Right now I am going through a study called Surviving Infertility. It is really good and I highly suggest it to anyone dealing with Infertility. Last week one of the studies for the day was called Anger Infertility Fire Starters. Part of the study involved me writing down what insensitive comments or actions people have said or done to make me angry. Towards the end of the study I was instructed to take that piece of paper, ball it up and throw it as part of a visual/kinesthetic way to let go of them and give them to God. So with tears streaming down my face I tore out the paper, balled it up, mentally pictured myself letting them go and giving them up to God. I threw it. And then it happened, like the brilliant service dog Hogan is, he immediately leapt up, retrieved the rolled up ball of paper and proudly delivered it back to me. There he was in front of me, proudly holding the paper in his mouth wagging his tail (his entire backside for those of you that have dogs, you know what I mean) and patiently waiting for me to take back that rolled up piece of paper. I immediately started laughing out loud. How ironic! I took the rolled up paper and threw it in the garbage still chuckling to myself.

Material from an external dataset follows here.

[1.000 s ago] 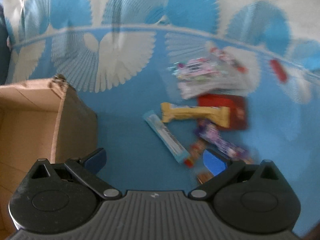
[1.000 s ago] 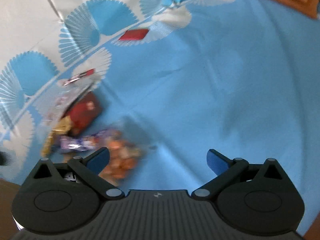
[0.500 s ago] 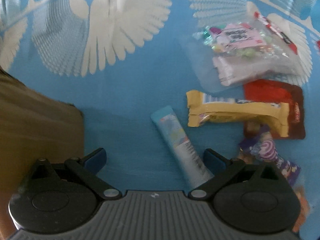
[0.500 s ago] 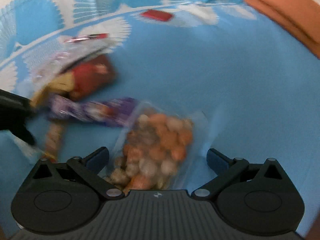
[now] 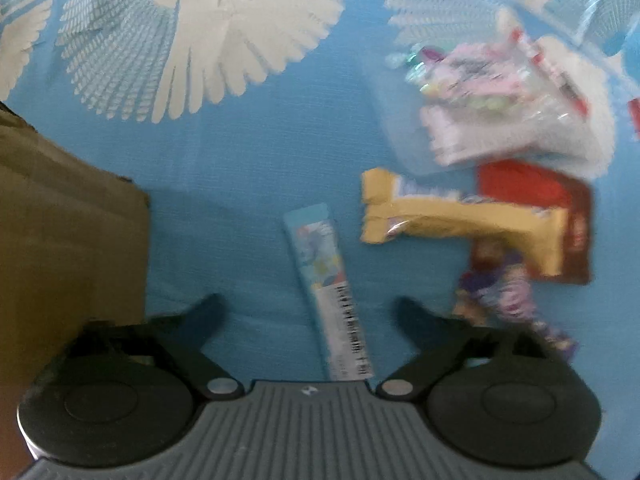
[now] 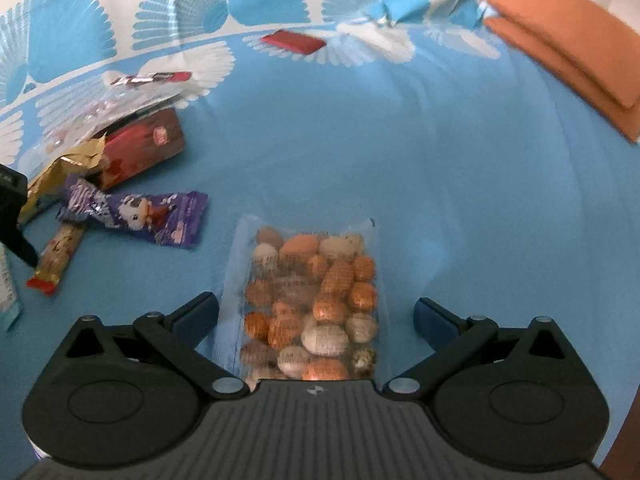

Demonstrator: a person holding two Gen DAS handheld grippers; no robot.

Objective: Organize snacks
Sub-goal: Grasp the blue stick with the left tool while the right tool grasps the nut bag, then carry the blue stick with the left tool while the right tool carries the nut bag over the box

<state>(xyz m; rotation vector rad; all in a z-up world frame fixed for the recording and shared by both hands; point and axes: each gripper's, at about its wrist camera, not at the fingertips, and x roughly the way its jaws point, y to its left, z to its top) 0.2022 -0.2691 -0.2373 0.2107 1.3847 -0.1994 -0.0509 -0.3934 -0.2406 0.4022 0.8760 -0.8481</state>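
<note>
My left gripper [image 5: 308, 308] is open, its fingers on either side of a light blue stick pack [image 5: 326, 280] that lies on the blue cloth. To its right lie a yellow bar [image 5: 460, 224], a red packet [image 5: 556, 204], a purple wrapper [image 5: 504, 296] and a clear candy bag [image 5: 492, 100]. My right gripper [image 6: 316, 312] is open, its fingers on either side of a clear bag of orange and beige nuts [image 6: 316, 304]. The purple wrapper [image 6: 144, 216] and the red packet [image 6: 140, 152] show in the right wrist view at left.
A brown cardboard box [image 5: 68, 240] stands at the left of the left wrist view. A small red packet [image 6: 294, 42] and a thin red-and-silver packet [image 6: 152, 78] lie far back. Orange cushions [image 6: 568, 44] are at the right. The left gripper's finger [image 6: 12, 216] shows at the left edge.
My left gripper moved forward and down over the blue stick pack, away from the box. My right gripper swung left and closed in on the nut bag, which now lies between its fingers.
</note>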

Later that day when I was explaining to my sister what had occurred, I realized something. That moment when I finally released those emotions and thoughts to the Lord and let them go it was hard, but so good to do. Yet, within seconds, Hogan physically brought them back to me. How ironic because that is what happens in life. We make a decision to "let go and let God" only to grab onto them again (sometimes not even noticing at first) whether it is minutes or days later. It is during those times where I need to remember to again lay them back at the Lord's feet and let them go. And the beauty of the Lord? He delights in us when we come to Him, even if it is to lay the same thing at His feet again. Because with His help, His Word, and His guidance, He does help us permanently let them go. It just may take time.

-Christine
 
Thank you Bree and Sarah. I agree with what you've said, but just took her opposing view to heart, so thank you for saying what I knew in my heart already about our God.

I know God has a plan for my story as far as my MCs are concerned, and about the infertility that was mine before conceiving my DD xx
 
Thank you Bree and Sarah. I agree with what you've said, but just took her opposing view to heart, so thank you for saying what I knew in my heart already about our God.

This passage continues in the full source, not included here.